MEPs adopt a measure on “super-dividends” against the advice of the government

by time news

A setback for the Borne government. The deputies adopted this Wednesday at first reading, against the opinion of the executive, an amendment to the budget for 2023 which aims to dissuade large companies from distributing exceptional results in “super-dividends”, by means of a temporary increase in a tax.

The amendment to the finance bill for 2023, had been tabled by the MoDem, which is part of the majority, but was the subject of an unfavorable opinion from the government.

The Minister of Public Accounts Gabriel Attal thus warned against the negative “signal effect” of such a device for the attractiveness of the country. He also recalled that the government already wanted to transpose into the budget an agreement between European countries to make use of the “superprofits”, these exceptional profits made by certain companies.

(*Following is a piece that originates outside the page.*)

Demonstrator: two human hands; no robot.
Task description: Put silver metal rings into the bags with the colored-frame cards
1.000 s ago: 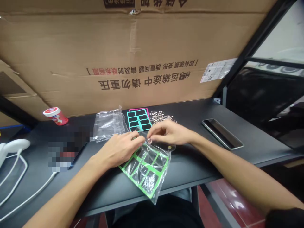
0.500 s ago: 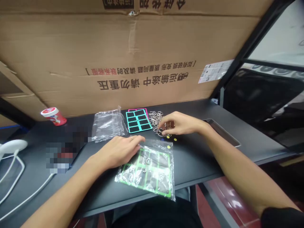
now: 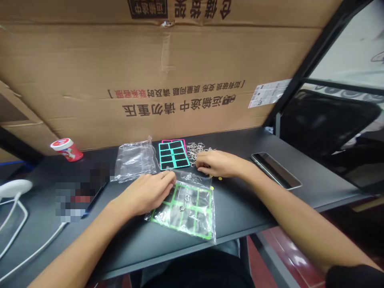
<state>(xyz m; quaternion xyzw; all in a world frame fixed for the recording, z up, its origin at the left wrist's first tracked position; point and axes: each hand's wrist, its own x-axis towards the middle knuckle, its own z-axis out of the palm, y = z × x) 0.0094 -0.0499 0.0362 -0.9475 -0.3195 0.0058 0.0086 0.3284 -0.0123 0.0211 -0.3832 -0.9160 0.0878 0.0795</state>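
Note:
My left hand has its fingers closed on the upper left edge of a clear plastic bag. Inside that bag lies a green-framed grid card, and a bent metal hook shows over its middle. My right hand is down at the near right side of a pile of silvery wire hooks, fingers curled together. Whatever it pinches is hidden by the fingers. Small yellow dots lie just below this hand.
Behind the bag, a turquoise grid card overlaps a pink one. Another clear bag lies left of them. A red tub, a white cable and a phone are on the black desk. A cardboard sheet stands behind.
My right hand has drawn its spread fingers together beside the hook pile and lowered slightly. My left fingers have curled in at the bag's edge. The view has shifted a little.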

But the amendment of the MoDem was able to be adopted (227 votes for, 88 against) thanks in particular to the support of the left political groups members of the Nupes and that of the RN. He also received the support of 19 deputies from the Renaissance Macronist group. MEPs from the Horizons group mostly abstained.

“A temporary increase of 5 points”

“We have a perfect illustration of the fact that you are in your lane and that you do not want to leave it”, launched the government the deputy LFI Manuel Bompard, underlining the fact that the executive, which declares itself open to the proposals of the deputies , had not supported an idea coming from the MoDem. “It is a very reasonable, very constructive amendment,” said MP RN Jean-Philippe Tanguy.

The adopted text targets large companies, above a certain turnover threshold. It provides for “a temporary increase of 5 points in the single flat-rate levy”, bringing it to 35%, on dividends distributed or share buybacks, when this income is “20% higher than the average income distributed between 2017 and 2021”.

This snub for the executive comes after a series of setbacks at the start of the examination this Wednesday in first reading of measures contained in the PLF for 2023. The oppositions notably succeeded in rejecting at first reading, by 192 votes against 175, the “introductory” article of the budget, in which was the key objective of containing the public deficit to 5% of GDP in 2023.